Now, I have always loved being on the water, preferably in a kayak. Which isn’t an easy hobby to maintain in New York. But a trip! I had noticed Jeff had a small tent, a life jacket, and a kayak paddle in his closet. It’s kismet! A sign that we are meant to be.
I book this awesome kayaking adventure in Canada, ten days of white-water kayaking followed by four days in a posh Montreal hotel. Even though this was an outdoorsy trip, I still prefer some creature comforts and was excited that I snagged the last deluxe cabin which had electricity, bunk beds, a small sink, and a bathhouse nearby.
Funny how a trip can really magnify a relationship’s flaws. Initially, when we first started dating, I was impressed with how devoted he was to his mother, calling her daily. She often joked that really, she was fine, he didn’t need to call her so much.

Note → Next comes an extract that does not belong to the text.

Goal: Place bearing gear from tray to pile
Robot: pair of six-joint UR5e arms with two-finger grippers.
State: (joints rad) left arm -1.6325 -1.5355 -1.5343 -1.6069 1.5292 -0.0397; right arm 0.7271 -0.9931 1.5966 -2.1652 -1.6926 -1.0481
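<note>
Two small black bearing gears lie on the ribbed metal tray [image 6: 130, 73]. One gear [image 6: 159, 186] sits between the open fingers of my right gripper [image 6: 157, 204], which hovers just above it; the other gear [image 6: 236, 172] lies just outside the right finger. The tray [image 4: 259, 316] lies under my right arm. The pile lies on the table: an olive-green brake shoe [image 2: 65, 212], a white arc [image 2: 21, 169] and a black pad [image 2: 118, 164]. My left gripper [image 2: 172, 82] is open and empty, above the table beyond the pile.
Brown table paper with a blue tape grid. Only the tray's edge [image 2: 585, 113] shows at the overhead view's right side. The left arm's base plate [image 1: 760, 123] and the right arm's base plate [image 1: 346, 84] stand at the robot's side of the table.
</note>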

It wasn’t until we set foot in Canada that I was able to see that his need to call his mom was borderline OCD. The first failed payphone call home set off a panic attack. Worse yet, the easy 2-hour drive north to the kayak camp became a 5-hour odyssey in search of payphones and proper Canadian coins.
As irritated as I was about calling mom, there are a few more surprises ahead. When we get to the deluxe cabin, Jeff comes unhinged. First off, he has never peed outdoors and secondly, he’s never been able to defecate when away from home. This seems like something he should have mentioned before we left.
Our first day is off to a bumpy start, what with the early morning start time and, did I mention? Someone couldn’t pee outdoors. Even when in the bathhouse! I’m convinced paddling will turn things around.
We load up the van with eight of us and head to a warm lake to work on basic paddling skills and also how to Eskimo roll the kayak. By the end of the first hour, he says “It’s really cold and wet. I don’t like this. I want to go back to our cabin.”
“Give it a little time. After lunch, when the sun comes out in full force, you are gonna love paddling down a river!”
But he’s not having any of it and I become incensed that he is just giving up after two hours. He says he can tell he won’t like being on a river. I say he hasn’t been on a river yet, so how would he know whether he’d like it?
To my embarrassment, he persists with the whining until the two kayak trip leaders pause the entire morning less just to drive Jeff an hour back to the cabin.
Is this a good reason to break up? Maybe. But then, I’m reminded about Newsweek’s odds: I’ll be unmarried and 30 the coming year, which gives me a 10% chance of making it to the chapel. With those odds, can I afford to be picky and toss away a perfectly good college grad – did I mention Harvard? – simply because he has odd toileting hangups?
I enjoy kayaking while he pouts in the cabin, often driving for hours to find a working pay phone to call his mom.
Driving into Montreal, he’s still being snarky with me and I’m at a breaking point. He breaks the silence.
“Why on earth did you sign us up for a kayaking trip? What were you thinking?”
“You said ‘surprise me.’ Which I did. We were both quite surprised this trip. Also, you have a paddle, tent, and life jacket in your closet. Why would you have those if you aren’t a paddler?”
“That was for a play.”
Horrible, awkward, stunned silence.
“What play did you do?”
“Huck Finn.”
“I don’t think Huck Finn wore a life jacket … “
“We wanted to stress the importance of water safety.”
So that was my tipping point. That's when I realized it would be okay to not make it to the wedding chapel, it would be okay if I died in a terror attack, because I could not stomach a lifetime with a man who couldn’t pee in the woods.